The Philippines moved up five notches to rank 47th out of the 140 economies assessed for the World Economic Forum’s Global Competitiveness Index 2015-2016 on the back of the country’s favorable macroeconomic environment, capacity for innovation and business sophistication.
The new ranking placed the country in the top third of the global competitiveness survey, a year ahead of the target set out by Philippine agencies.
Despite the improvement, however, the conduciveness of the country’s business environment continued to be hampered by “problematic factors.” The WEF competitiveness survey identified these as inefficient government bureaucracy, inadequate supply of infrastructure, corruption, complexity of tax regulations and high tax rates.
Other factors that posed hurdles for businesses to flourish included policy instability and restrictive labor regulations.
The WEF’s Global Competitiveness Report is an annual publication that measures productivity and competitiveness by gathering statistical and survey data on 113 indicators that capture concepts that matter for productivity. These indicators are grouped into 12 pillars, namely institutions; infrastructure; macroeconomic environment; health and primary education; higher education and training; goods market efficiency; labor market efficiency; financial market development; technological readiness; market size; business sophistication; and innovation.
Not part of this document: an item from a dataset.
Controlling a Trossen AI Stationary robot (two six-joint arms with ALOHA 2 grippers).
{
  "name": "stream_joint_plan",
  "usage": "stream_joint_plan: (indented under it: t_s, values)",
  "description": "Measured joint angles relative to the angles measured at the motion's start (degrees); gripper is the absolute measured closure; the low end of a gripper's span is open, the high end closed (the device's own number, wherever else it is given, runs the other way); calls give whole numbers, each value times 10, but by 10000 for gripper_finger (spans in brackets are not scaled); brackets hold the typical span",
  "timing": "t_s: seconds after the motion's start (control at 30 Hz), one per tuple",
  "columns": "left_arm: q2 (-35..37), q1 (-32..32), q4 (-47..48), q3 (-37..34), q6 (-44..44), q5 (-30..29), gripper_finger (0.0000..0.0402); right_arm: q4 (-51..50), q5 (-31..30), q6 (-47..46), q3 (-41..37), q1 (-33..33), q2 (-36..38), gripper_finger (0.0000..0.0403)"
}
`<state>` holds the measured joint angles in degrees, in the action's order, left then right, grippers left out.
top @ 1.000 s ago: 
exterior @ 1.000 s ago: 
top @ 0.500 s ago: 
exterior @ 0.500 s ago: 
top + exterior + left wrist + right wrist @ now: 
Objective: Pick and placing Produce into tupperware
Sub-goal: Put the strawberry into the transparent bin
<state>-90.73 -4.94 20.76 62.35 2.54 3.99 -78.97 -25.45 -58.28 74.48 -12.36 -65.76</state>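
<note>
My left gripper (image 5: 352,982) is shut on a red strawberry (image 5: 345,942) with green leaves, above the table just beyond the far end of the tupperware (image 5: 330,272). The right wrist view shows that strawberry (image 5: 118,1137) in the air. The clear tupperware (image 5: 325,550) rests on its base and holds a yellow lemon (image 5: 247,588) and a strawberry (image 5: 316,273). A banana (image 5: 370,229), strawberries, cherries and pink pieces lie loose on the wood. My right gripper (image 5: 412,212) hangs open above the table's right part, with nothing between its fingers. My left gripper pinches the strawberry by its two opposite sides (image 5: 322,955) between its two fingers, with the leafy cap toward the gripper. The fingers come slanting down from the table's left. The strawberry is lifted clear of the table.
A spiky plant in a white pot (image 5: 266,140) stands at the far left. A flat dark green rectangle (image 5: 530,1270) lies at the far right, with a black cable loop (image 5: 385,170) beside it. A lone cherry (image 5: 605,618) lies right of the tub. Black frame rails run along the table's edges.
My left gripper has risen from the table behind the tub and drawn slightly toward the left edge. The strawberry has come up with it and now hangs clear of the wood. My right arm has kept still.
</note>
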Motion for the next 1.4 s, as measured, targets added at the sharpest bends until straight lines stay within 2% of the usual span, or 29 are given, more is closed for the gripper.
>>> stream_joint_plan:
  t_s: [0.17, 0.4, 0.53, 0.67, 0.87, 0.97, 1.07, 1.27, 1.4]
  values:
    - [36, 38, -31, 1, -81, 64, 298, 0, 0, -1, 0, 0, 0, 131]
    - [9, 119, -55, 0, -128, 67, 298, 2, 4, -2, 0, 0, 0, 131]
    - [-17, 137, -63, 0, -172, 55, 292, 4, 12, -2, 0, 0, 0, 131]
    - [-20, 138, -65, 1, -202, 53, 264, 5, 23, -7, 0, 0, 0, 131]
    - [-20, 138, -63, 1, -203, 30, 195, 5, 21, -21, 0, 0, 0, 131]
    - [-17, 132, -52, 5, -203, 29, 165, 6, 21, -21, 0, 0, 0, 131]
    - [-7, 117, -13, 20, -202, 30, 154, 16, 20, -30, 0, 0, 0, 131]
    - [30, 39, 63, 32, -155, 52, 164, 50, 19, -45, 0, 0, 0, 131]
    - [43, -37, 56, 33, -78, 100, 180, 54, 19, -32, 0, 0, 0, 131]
These are, in turn, organized into three sub-indices in line with three main stages of development, namely basic requirements, efficiency enhancers, and innovation and sophistication factors.
Based on the 12 pillars, the Philippines recorded an overall score of 4.4, which was the same from the last year’s competitiveness index.
According to the GCI results, the Philippines had the highest ranking at 24th place under the macroeconomic environment pillar, followed by market size pillar at 30th place, and business sophistication at 42nd place (state of cluster development, value chain breadth, production process sophistication, among others).
The Philippines ranked 48th place under the innovation pillar, which talks about the country’s capacity for scientific research and development; 48th for financial market development; 63rd for higher education and training; 68th for technological readiness; 77th for institutions, which measured property rights, intellectual property protection, diversion of public funds and public trust in politicians, among others.
Among the lowest rankings were in the goods market efficiency pillar at 80th (intensity of local competition, extent of market dominance, effectiveness of anti-monopoly policy); in labor market efficiency at 82nd (flexibility of wage determination, hiring and firing practices), and health and primary education pillar at 86th place.
The lowest ranking was in infrastructure, wherein the country placed 90th. This measured the quality of roads, railroad, port and air transport infrastructure, among others.
Compared to its neighbors in the Asean, the Philippines had the fifth-highest ranking in the WEF GCI after Singapore, which placed second; Malaysia (18th place); Thailand (32nd); and Indonesia (37th). Vietnam placed 56th.
Overall, the WEF GCI identified Switzerland as the most competitive economy, followed by Singapore, United States, Germany and Netherlands. Rounding up the top 10 most competitive economies were Japan, Hong Kong SAR, Finland, Sweden and United Kingdom.
“Seven years after the global financial crisis, the world economy is evolving against the background of the new normal of lower economic growth, lower productivity growth and high unemployment. Although overall prospects remain positive, growth is expected to remain below the levels recorded in previous decades in most developed economies and in many emerging markets,” the WEF report said.
“Growth prospects could still be derailed by the uncertainty fueled by a slowdown in emerging markets, geopolitical tensions and conflicts around the world, as well as by the unfolding humanitarian crisis. At the same time, some positive developments—such as the rapid diffusion of information and communication technologies (ICTs) giving rise to new business models and revolutionizing industries—bear great promise for a future wave of innovations that could drive longer-term growth,” the report further stated.